▶ [REQUIRED WORK]
Copy, exactly and without additions, every line in the records below from the one holding "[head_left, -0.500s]" through the one holding "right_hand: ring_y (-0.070", both ends included.

▶ [EXERCISE MATERIALS]
◆ ◆ ◆ ◆ ◆ ◆ ◆

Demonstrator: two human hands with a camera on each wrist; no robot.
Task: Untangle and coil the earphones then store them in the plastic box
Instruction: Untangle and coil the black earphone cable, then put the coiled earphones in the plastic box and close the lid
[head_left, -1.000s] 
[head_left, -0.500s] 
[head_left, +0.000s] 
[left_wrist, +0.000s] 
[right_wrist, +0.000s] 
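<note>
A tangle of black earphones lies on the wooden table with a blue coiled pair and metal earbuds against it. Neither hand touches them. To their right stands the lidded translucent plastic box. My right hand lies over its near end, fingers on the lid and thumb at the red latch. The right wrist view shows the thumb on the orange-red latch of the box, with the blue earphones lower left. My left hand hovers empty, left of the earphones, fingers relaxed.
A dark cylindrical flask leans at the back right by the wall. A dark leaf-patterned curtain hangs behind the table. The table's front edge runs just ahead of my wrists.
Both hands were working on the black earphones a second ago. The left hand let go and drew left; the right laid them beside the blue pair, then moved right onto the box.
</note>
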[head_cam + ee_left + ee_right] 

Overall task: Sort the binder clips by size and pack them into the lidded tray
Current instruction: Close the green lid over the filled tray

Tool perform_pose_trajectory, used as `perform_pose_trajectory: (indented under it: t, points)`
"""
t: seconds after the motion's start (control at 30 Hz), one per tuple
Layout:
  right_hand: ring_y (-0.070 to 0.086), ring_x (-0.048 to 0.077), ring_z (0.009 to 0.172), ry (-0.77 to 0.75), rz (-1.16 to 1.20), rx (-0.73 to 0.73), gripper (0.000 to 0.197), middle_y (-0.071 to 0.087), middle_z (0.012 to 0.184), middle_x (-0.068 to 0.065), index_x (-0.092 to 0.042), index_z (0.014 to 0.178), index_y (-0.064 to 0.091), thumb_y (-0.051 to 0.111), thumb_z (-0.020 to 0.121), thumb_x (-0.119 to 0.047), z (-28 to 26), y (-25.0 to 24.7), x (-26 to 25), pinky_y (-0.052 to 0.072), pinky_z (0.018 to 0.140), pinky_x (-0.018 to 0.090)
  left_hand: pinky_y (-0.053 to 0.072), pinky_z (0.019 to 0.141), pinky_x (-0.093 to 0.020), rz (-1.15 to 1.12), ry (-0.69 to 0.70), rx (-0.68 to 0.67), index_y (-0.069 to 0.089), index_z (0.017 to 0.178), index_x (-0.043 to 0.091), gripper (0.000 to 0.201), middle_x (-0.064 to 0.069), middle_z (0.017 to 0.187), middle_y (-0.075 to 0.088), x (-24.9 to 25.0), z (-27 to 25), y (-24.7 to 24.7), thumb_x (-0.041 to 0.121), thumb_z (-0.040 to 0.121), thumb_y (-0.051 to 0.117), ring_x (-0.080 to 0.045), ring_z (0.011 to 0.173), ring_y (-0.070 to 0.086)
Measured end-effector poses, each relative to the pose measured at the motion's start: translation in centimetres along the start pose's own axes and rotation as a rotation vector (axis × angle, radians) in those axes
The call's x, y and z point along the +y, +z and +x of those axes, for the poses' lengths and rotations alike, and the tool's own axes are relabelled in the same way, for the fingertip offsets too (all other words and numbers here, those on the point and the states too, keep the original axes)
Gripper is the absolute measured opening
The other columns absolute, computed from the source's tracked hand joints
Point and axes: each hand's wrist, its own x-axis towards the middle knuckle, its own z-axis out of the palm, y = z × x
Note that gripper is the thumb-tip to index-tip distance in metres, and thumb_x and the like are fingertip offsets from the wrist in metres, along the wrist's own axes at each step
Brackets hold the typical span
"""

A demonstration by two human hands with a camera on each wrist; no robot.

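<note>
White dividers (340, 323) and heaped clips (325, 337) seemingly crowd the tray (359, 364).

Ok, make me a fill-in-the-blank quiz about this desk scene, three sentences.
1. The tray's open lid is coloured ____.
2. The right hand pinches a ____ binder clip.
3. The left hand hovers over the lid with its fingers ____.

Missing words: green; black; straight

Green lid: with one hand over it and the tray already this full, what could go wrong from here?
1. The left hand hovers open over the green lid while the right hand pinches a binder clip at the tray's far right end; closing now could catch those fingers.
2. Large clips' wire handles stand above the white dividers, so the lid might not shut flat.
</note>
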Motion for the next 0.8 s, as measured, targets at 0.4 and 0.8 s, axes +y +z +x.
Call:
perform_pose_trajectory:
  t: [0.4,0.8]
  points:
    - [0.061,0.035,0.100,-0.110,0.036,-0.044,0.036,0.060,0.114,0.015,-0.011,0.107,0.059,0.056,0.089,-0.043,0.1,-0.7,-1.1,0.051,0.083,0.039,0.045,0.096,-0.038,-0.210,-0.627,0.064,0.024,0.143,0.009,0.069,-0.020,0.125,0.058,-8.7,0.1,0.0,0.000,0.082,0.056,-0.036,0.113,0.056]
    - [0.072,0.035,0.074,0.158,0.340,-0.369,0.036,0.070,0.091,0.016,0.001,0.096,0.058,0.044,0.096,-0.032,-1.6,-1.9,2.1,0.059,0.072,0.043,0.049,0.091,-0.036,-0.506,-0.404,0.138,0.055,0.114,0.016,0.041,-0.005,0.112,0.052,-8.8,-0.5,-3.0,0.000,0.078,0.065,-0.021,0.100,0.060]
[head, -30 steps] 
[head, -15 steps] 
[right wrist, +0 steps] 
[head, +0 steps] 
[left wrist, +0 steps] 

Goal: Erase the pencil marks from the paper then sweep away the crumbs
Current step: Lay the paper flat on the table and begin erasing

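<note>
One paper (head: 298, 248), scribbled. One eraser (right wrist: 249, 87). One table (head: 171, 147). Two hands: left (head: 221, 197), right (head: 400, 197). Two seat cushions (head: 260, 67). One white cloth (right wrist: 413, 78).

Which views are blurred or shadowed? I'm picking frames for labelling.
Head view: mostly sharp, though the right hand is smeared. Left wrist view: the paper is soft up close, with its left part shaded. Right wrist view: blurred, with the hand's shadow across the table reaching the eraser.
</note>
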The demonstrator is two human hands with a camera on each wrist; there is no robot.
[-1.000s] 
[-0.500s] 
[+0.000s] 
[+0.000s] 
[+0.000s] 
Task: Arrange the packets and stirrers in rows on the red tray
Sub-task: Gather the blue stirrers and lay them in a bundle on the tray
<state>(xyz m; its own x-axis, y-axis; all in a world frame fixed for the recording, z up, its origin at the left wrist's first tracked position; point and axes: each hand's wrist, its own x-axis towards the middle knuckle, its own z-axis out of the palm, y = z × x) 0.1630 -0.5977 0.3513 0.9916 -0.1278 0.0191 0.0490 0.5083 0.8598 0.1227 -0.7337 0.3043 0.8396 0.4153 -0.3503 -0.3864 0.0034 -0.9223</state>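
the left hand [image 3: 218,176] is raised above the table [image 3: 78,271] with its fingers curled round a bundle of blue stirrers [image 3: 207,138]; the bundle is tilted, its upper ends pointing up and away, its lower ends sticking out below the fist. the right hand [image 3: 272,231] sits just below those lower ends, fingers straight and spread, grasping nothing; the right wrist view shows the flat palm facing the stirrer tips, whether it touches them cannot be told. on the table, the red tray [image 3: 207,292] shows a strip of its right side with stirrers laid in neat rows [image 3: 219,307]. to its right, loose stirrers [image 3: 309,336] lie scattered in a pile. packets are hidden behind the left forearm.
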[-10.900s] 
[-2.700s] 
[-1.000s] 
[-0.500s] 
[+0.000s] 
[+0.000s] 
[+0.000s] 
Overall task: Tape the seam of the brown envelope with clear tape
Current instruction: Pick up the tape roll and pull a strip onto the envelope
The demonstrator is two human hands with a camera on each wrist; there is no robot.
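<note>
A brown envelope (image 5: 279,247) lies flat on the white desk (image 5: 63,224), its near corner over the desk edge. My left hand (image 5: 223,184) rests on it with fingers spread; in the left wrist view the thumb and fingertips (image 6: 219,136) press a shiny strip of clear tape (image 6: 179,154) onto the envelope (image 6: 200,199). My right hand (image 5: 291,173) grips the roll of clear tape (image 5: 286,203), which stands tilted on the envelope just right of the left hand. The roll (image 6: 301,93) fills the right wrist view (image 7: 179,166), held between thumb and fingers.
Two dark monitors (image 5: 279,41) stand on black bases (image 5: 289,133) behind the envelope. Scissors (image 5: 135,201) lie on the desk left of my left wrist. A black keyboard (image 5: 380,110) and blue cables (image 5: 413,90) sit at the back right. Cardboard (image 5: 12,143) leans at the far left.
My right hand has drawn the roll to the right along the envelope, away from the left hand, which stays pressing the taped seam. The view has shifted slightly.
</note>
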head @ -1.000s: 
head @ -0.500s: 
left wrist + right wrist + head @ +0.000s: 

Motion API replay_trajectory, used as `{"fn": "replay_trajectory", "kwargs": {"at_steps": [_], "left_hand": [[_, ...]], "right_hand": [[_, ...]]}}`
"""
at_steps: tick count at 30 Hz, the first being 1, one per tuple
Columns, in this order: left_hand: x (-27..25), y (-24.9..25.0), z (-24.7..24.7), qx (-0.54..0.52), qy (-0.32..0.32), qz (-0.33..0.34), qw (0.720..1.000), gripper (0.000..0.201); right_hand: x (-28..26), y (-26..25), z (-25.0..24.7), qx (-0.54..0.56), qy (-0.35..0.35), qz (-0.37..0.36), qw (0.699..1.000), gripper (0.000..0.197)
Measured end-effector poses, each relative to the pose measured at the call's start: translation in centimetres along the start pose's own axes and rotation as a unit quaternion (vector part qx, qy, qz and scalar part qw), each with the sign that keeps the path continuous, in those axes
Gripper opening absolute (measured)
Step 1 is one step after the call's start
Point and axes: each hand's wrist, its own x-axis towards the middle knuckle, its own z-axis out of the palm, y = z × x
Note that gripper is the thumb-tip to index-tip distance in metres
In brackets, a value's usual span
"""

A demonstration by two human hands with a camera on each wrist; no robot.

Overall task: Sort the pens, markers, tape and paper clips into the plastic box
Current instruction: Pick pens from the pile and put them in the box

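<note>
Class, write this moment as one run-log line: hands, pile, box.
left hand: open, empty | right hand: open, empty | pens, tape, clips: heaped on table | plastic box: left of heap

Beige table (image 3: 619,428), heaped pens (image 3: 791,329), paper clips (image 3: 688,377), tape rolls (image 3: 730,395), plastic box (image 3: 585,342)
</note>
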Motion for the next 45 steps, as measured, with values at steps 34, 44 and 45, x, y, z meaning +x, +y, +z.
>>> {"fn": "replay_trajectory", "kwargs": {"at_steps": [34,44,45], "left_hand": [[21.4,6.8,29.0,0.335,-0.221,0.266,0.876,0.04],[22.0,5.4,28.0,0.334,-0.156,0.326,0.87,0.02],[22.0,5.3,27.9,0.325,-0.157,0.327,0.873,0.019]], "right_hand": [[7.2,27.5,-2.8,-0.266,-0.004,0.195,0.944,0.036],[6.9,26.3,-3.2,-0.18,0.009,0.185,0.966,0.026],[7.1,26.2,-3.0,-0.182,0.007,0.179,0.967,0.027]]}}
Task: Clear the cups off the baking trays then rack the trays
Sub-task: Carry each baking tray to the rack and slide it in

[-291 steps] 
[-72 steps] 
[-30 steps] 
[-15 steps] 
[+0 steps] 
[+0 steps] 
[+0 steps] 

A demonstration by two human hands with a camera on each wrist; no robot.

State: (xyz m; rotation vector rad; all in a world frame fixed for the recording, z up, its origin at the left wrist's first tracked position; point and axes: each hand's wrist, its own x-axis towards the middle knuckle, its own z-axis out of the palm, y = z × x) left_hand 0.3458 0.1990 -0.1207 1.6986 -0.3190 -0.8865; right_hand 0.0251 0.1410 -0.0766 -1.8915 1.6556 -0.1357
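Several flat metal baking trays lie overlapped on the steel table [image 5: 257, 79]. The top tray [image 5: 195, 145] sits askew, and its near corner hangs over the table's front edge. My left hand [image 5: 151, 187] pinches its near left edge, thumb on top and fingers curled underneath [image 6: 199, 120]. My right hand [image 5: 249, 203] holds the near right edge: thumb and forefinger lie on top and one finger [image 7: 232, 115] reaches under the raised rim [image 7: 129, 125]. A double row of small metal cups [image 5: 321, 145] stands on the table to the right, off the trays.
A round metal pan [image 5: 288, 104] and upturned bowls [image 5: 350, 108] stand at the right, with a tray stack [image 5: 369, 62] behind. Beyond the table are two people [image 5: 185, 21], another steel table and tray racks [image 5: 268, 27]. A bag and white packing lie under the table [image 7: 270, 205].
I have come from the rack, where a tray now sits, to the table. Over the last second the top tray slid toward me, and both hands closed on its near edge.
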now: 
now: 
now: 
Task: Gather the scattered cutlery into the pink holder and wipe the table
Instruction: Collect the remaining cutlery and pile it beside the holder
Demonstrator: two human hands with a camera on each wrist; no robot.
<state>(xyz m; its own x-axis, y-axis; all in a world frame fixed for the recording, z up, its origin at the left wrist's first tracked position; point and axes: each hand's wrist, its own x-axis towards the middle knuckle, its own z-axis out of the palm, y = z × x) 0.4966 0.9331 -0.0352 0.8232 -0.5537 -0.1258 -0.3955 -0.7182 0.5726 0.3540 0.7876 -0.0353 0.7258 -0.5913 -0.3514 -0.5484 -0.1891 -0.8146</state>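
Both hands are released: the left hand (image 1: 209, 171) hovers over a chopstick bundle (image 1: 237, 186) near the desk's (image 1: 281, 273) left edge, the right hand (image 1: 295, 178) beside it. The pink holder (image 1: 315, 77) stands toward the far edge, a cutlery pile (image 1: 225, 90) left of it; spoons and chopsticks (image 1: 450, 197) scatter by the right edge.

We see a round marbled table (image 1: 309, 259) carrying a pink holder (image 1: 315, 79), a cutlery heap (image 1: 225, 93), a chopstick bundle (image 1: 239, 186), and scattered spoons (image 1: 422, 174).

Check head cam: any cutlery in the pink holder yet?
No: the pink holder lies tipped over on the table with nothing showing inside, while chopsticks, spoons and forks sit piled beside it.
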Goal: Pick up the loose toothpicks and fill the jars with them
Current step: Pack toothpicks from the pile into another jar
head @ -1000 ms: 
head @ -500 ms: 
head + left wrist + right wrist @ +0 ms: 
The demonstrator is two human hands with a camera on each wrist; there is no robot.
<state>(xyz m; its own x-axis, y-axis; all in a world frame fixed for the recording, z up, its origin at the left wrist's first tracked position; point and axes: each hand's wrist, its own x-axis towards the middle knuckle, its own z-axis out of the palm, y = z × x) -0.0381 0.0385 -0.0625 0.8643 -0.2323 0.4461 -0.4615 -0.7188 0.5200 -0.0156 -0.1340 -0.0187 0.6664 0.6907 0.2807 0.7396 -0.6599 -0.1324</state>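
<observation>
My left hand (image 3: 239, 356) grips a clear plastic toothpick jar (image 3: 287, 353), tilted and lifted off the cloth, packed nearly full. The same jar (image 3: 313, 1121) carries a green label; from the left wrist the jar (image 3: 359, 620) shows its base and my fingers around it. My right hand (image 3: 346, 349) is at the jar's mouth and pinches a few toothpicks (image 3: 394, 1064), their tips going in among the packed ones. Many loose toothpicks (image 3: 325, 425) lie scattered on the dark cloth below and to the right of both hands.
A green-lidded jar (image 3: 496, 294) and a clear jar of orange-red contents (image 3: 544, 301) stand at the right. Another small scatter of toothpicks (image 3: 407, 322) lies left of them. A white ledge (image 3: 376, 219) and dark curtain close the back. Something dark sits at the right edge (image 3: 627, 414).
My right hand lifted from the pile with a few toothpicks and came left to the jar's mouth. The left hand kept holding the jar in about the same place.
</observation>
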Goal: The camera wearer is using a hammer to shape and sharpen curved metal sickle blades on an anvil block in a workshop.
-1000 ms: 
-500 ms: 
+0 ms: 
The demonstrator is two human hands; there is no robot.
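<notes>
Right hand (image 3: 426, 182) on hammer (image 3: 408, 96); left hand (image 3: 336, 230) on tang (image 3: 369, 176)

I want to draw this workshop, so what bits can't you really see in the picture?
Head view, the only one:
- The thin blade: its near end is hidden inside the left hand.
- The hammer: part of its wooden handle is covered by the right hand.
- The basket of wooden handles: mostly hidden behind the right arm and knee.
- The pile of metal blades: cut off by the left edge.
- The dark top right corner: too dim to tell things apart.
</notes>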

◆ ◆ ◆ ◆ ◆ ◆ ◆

▶ [ANSWER BELOW]
[head_left, -0.500s] 
[head_left, +0.000s] 
[left_wrist, +0.000s] 
[right_wrist, +0.000s] 
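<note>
A tangle of black earphones lies on the wooden table with a blue coiled pair and metal earbuds against it. Neither hand touches them. To their right stands the lidded translucent plastic box. My right hand lies over its near end, fingers on the lid and thumb at the red latch. The right wrist view shows the thumb on the orange-red latch of the box, with the blue earphones lower left. My left hand hovers empty, left of the earphones, fingers relaxed.
A dark cylindrical flask leans at the back right by the wall. A dark leaf-patterned curtain hangs behind the table. The table's front edge runs just ahead of my wrists.
Both hands were working on the black earphones a second ago. The left hand let go and drew left; the right laid them beside the blue pair, then moved right onto the box.
</note>
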[head_cam + ee_left + ee_right] 

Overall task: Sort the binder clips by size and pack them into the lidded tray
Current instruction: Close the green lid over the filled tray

Tool perform_pose_trajectory, used as `perform_pose_trajectory: (indented under it: t, points)`
"""
t: seconds after the motion's start (control at 30 Hz), one per tuple
Layout:
  right_hand: ring_y (-0.070 to 0.086), ring_x (-0.048 to 0.077), ring_z (0.009 to 0.172), ry (-0.77 to 0.75), rz (-1.16 to 1.20), rx (-0.73 to 0.73), gripper (0.000 to 0.197), middle_y (-0.071 to 0.087), middle_z (0.012 to 0.184), middle_x (-0.068 to 0.065), index_x (-0.092 to 0.042), index_z (0.014 to 0.178), index_y (-0.064 to 0.091), thumb_y (-0.051 to 0.111), thumb_z (-0.020 to 0.121), thumb_x (-0.119 to 0.047), z (-28 to 26), y (-25.0 to 24.7), x (-26 to 25), pinky_y (-0.052 to 0.072), pinky_z (0.018 to 0.140), pinky_x (-0.018 to 0.090)

The response is finished.